**Given data**
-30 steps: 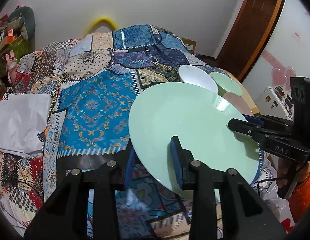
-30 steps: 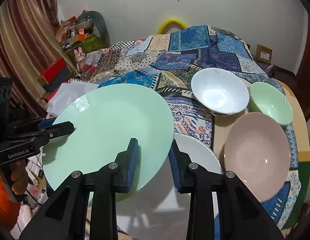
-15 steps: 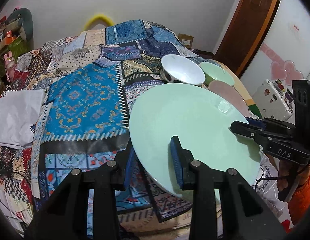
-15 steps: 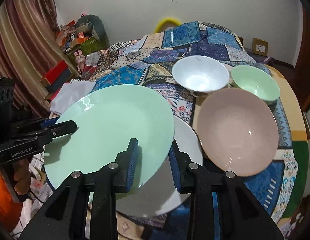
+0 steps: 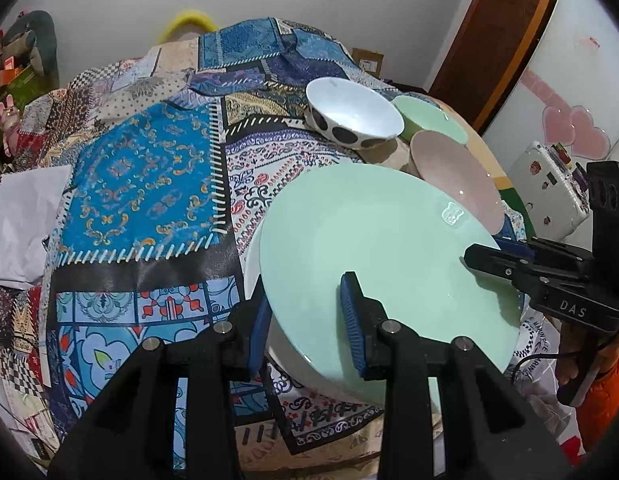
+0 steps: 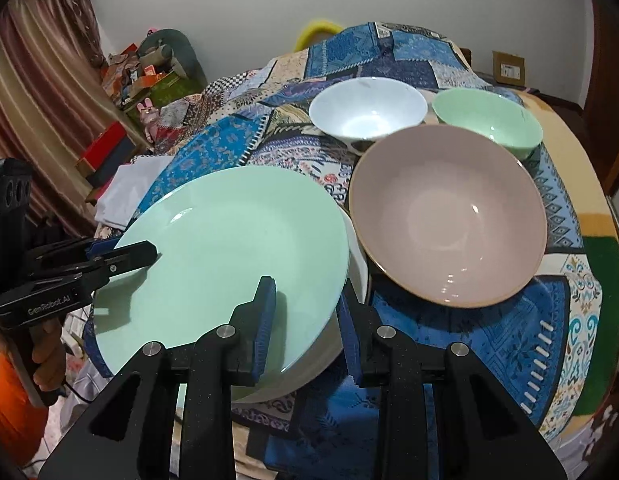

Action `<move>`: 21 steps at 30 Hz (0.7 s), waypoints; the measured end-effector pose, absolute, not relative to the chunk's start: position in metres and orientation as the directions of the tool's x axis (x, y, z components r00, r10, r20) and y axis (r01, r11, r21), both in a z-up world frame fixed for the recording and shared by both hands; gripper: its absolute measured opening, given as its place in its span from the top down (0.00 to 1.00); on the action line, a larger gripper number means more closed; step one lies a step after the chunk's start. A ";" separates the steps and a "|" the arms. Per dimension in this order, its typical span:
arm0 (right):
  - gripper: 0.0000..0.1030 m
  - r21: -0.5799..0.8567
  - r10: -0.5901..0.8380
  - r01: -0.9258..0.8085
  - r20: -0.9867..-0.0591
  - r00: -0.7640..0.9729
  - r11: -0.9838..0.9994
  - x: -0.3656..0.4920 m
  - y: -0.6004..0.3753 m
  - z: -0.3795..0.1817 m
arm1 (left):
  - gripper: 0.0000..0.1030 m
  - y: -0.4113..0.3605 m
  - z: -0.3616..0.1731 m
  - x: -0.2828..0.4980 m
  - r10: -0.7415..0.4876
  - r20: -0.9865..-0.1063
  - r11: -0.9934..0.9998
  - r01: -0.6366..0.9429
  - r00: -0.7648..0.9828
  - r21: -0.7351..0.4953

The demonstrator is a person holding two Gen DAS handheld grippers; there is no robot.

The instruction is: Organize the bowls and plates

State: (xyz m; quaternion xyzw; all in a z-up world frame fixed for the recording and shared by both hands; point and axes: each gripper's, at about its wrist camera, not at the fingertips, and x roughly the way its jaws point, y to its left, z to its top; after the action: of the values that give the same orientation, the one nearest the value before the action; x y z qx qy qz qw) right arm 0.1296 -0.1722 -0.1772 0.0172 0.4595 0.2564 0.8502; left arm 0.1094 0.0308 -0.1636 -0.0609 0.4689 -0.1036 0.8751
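I've got the green plate (image 6: 229, 264) pinched from both sides: my right gripper (image 6: 305, 320) clamps its near right rim, one pad on top and one under, and my left gripper (image 5: 305, 316) does the same on the opposite rim. The plate hangs just over the white plate (image 6: 355, 260), whose edge peeks out beneath; I can't tell if they touch. Far right of it sits the pink bowl (image 6: 449, 216), and beyond that the white bowl (image 6: 367, 108) and green bowl (image 6: 487, 120), side by side on the patchwork cloth (image 5: 141, 184).

The risk, as I judge it: the glaze looks slick and each grip is only at the rim, so if one side lets go first the plate could tip and clack onto the white one. Come down off-centre and it may slide toward the pink bowl, which is very near. The cloth looks soft and lumpy, so the stack could rock.
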 end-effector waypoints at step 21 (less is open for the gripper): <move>0.73 0.293 0.459 -0.414 -0.798 0.390 0.862 0.138 -0.173 -0.200 | 0.68 0.036 -0.194 0.129 -0.234 -0.841 0.972 0.098 0.488 -0.213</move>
State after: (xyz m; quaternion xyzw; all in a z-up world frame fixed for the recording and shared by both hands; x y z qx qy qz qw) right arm 0.1382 -0.1731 -0.1995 0.0231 0.4863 0.2619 0.8333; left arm 0.1294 0.0364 -0.1941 -0.0681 0.4969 -0.0966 0.8597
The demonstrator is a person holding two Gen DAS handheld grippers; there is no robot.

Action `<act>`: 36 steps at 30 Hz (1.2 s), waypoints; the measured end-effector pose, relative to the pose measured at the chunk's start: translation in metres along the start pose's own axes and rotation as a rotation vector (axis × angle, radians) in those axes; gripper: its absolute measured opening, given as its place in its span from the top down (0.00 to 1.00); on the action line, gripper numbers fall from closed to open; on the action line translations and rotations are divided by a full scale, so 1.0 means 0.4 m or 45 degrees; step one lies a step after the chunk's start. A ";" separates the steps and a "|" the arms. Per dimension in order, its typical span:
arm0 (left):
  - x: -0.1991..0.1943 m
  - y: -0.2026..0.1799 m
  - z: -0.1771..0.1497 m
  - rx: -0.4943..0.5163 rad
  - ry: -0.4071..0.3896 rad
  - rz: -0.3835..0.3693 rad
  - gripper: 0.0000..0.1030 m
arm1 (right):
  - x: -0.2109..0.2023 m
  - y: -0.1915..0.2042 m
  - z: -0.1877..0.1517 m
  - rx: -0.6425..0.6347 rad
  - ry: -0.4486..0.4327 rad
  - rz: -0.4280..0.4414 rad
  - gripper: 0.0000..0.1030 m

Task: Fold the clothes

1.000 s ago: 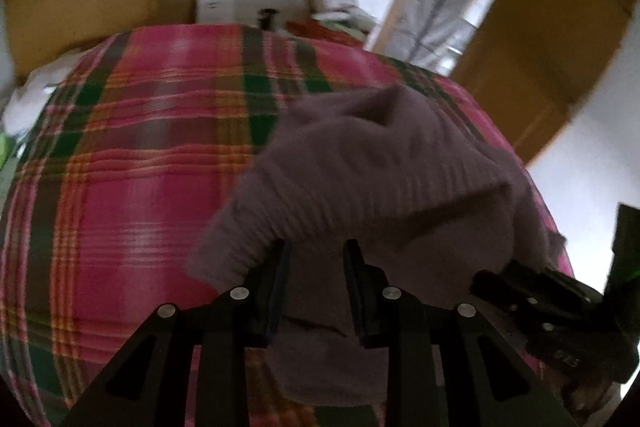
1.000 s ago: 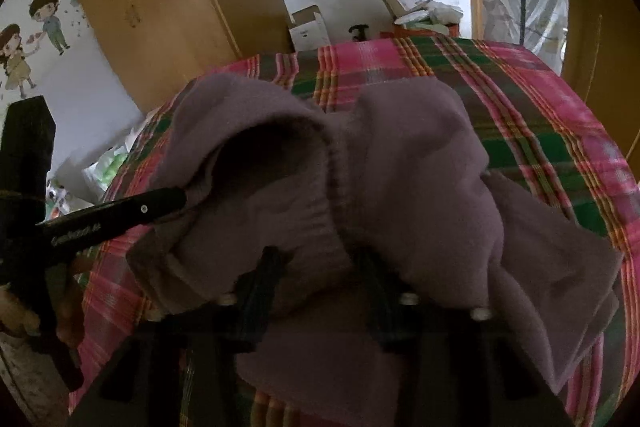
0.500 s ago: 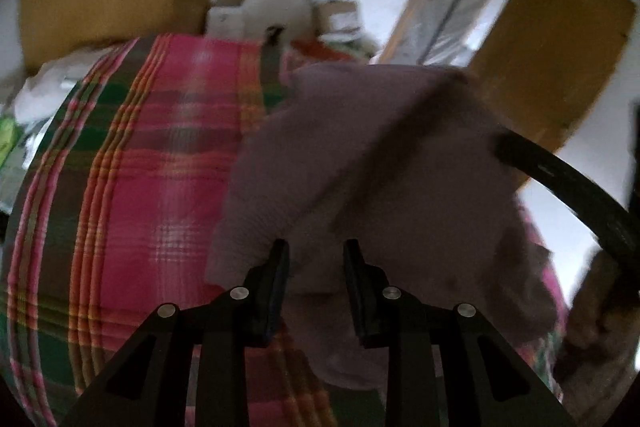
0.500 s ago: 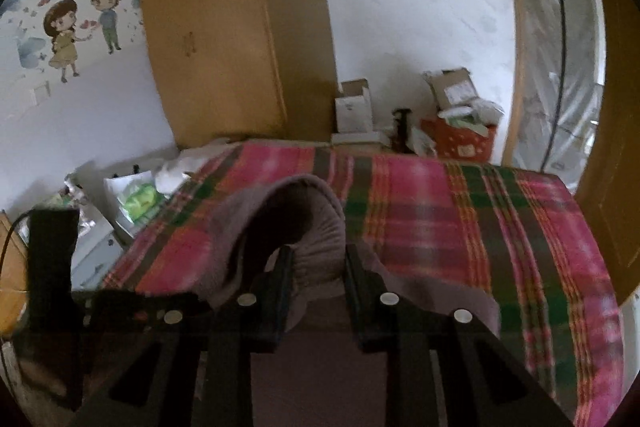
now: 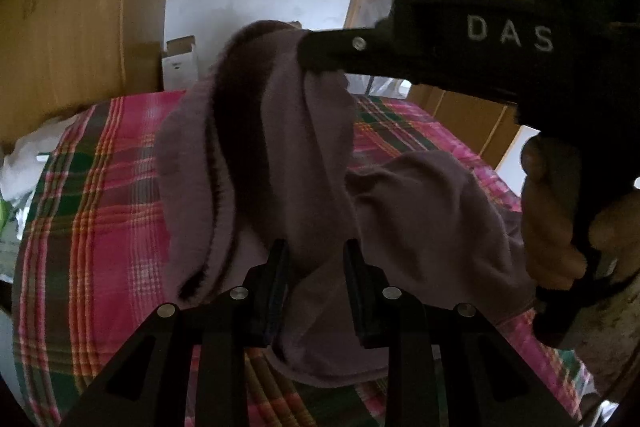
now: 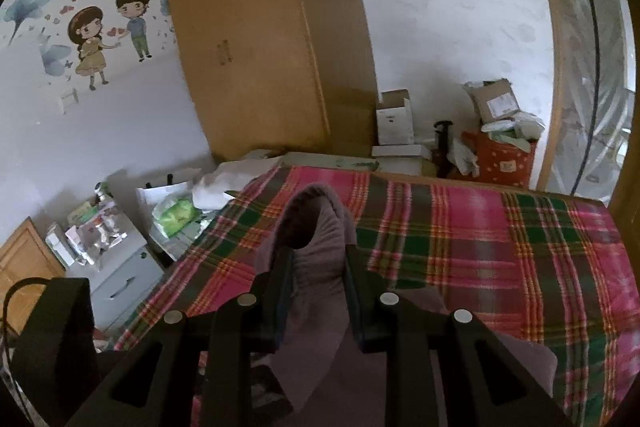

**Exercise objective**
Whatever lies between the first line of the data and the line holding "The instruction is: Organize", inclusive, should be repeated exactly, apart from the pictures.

**Response box**
-30 steps: 
-30 steps: 
-15 steps: 
-15 steps: 
+0 steps: 
+0 steps: 

Action `<move>`: 21 steps at 30 Hz (0.7 s), waypoints; the measured end-effector pose, absolute, not relative to the chunk's start: position in metres and orientation as the directions of the tool's x axis (x, y, z components r00, r10, r20) and y axis (r01, r11, r21), both in a z-up world frame fixed for the recording and shared by both hands; gripper: its absolute measured opening, given as its place in its span from the top down (0.00 to 1.00); on the action line, a larger gripper number means more closed; step one lies a step after the chunk's start. A ";" separates the steps and a "|" the arms. Per dimension in this order, its typical span:
arm0 (right):
  - gripper: 0.0000..0.1030 m
  - r21: -0.5799..0.8567
  - r10: -0.5901..0.8380
  - r01: -0.9258..0.8085
  - r20: -0.9867..-0.0591
  - r00: -0.7640..0.9729
  - r11: -0.9838..0.9994
  - x: -0.3656..0.4920 m
  - y: -0.6004..0.3753 m
  - z: -0.3795..0.1817 m
arm1 (left):
  - gripper: 0.0000..0.1030 m
  - y: -0.4113..0.3605 m
  - z: -0.3616..0.1731 m
  - x: -0.2828..0.4980 m
  - r10: -0.7415..0.4876
  - r20: -0.9865..-0.1063
  - r11: -0.9934..0.9998
  - r01: -0.6366..0.9429
  - r00: -0.7648..0.9828
  - r21: -0.7351..0.4953

The demonstrator is a person holding two Gen DAS handheld grippers; there is no robot.

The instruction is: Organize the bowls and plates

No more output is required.